June 10th, 2007 at 11:17 am
I had the exact same thing happen to me this morning. I called Comcast and they had no idea why it was happening or what I was talking about. I came to my office to see if anyone else was experiencing the same. Thanks for sharing. Now I know I’m not as crazy as the Comcast rep tried to make me out to be when I described the situation.
June 10th, 2007 at 11:24 am
No, you are *not* crazy. We’re still not totally sure what’s going on and it appears that Comcast is working on the problem now. It *looks* like someone has managed to insert a script (javascript) somehow somewhere that, when it is executed as a webpage loads, redirects to the “error” page. I’m in the midst of updating this entry. Stay tuned.
June 10th, 2007 at 12:05 pm
I’m in L.A. and I have the same problem this morning. I did a Google search and stumbled upon your blog. I have two laptops using two different ISPs. One is ATT and the other one is Time Warner Cable. The computer that accesses the Internet through TW was the one that had the problem. Neither computer goes through Comcast, which made it clear to me that something nefarious was afoot.

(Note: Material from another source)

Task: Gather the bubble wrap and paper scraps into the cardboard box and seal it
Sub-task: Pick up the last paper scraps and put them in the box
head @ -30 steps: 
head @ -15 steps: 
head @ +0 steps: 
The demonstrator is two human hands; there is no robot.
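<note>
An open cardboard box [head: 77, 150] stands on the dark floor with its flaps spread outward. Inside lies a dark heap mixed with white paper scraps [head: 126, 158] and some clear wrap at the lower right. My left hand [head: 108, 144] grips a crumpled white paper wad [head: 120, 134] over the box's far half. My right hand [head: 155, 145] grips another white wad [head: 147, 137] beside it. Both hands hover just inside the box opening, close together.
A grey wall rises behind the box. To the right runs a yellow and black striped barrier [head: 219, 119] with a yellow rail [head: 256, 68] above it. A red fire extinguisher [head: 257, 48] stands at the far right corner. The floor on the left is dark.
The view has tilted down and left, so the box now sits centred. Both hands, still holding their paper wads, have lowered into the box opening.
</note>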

It’s not something on my hard drive, is it?
June 10th, 2007 at 12:07 pm
I had the same issue on ONE of my computers (the iMac). The PowerMac G5 and Windows XP computers had no issue.
I changed my network settings on the iMac to use a non-Comcast DNS (you can freely use 4.2.2.1 and 4.2.2.2) and my problem seems to have gone away. These settings are in your network settings/preferences. This might indicate their DNS server has been compromised.

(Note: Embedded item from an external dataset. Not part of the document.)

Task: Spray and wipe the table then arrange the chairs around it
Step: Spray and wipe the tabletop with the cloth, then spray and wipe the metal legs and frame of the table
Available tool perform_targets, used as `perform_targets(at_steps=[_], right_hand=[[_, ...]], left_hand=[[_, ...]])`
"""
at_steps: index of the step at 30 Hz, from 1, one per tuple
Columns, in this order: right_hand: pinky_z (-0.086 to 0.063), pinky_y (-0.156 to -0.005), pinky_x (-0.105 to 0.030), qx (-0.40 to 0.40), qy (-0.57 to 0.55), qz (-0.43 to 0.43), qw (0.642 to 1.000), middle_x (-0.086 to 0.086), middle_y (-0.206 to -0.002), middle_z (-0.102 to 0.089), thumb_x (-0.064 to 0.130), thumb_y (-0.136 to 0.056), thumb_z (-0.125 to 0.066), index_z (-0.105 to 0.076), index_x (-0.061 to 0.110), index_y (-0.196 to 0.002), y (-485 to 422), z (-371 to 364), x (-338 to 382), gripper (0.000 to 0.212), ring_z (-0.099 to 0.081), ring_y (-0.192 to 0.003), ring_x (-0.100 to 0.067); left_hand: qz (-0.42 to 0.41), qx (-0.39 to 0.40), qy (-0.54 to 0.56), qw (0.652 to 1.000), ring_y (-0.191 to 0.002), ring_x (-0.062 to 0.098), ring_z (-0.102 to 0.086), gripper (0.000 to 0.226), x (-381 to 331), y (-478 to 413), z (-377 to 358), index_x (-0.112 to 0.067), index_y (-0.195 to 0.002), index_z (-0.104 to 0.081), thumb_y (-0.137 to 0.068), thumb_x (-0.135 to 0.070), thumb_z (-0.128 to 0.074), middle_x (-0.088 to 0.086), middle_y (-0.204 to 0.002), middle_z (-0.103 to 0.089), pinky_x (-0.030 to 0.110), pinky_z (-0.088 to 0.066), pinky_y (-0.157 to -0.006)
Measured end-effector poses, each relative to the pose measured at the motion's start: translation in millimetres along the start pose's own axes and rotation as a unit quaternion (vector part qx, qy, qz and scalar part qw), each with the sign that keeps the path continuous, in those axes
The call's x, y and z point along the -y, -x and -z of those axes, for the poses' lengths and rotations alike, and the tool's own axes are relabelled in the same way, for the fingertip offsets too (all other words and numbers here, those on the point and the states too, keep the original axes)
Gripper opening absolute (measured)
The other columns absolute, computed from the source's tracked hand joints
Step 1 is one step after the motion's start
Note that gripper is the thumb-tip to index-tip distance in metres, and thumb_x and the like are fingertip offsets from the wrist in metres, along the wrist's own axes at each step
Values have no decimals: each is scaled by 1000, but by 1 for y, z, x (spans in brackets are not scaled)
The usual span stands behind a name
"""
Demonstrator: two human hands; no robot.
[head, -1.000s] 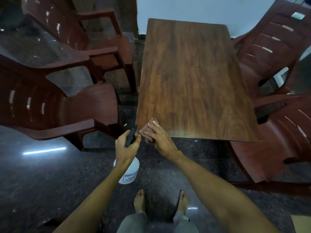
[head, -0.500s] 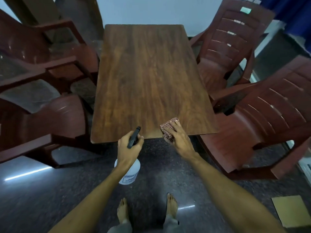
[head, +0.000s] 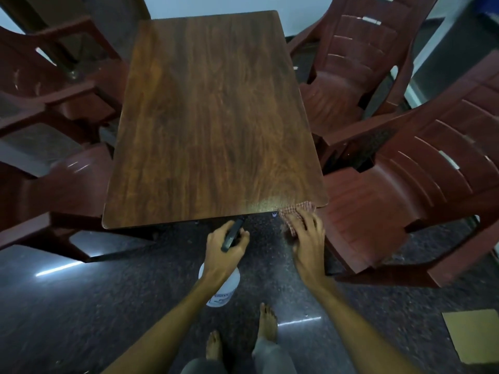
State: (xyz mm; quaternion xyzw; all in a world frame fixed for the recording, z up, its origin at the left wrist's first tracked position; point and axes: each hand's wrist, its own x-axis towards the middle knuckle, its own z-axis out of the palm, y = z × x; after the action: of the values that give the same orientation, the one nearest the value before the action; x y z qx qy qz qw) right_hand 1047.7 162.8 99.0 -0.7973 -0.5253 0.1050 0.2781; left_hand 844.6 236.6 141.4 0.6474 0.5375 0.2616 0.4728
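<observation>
Left hand (head: 226,245) is my starting reference: it is closed around the dark trigger head of the spray bottle (head: 222,290), whose white body hangs below the wrist, above the floor and just short of the table's near edge. I judge the bottle light and rigid but smooth-walled; the neck under the trigger is the secure place to hold it. Right hand (head: 306,233) is pressed flat, fingers spread, on the checked cloth (head: 297,211), which sits at the table's near right corner and droops over the edge. I judge the cloth soft and limp; it needs palm pressure to stay bunched while wiping. I read the table (head: 213,117) as stiff and slick, with a shine near the cloth.

Count, left to right: two chairs (head: 54,103) on the left, one table, one bottle, one cloth, two chairs (head: 405,184) on the right. I judge these moulded chairs light and stiff, best lifted by armrest or back rail.
</observation>
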Motion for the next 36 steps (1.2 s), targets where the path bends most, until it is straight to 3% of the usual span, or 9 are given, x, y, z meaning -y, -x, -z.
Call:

June 10th, 2007 at 12:25 pm
Running on a Mac, that is not susceptible to the usual variety of PC viruses or browser attacks, the only thing I can think of that is causing this message to appear (yes, it hit me also today) is Comcast’s DNS servers. Here are the servers I have configured for my system:
68.87.66.196
66.87.64.196
Do these numbers look familiar to any of you? Also, only one of the six internet-enabled computers in my hope are currently being affected. The others are all using DIFFERENT DNS servers. (Hrm.)
June 10th, 2007 at 1:35 pm
I have been using 4.2.2.4 and 4.2.2.5 for DNS addresses.
The problems seem to occur almost at random on different computers.
Once an individual computer has a problem with an individual page, the problem seems to stick around.
I have experimented with restarting and resetting the DHCP lease between the computer and my local router(s). The behavior of an individual computer changes after restarting and establishing a new DHCP connection.
I called Comcast this morning and they didn’t know of any problems. While I was talking with a (helpful person) he noted that they were starting to get a flood of calls. I called Comcast again this afternoon. They are getting a flood of complaints – the problems seem to be concentrated on folks with routers.
I think either Comcast is getting hacked, or Comcast has installed some kind of update that has gone bad. Too bad they don’t provide any kind of status information on their web site.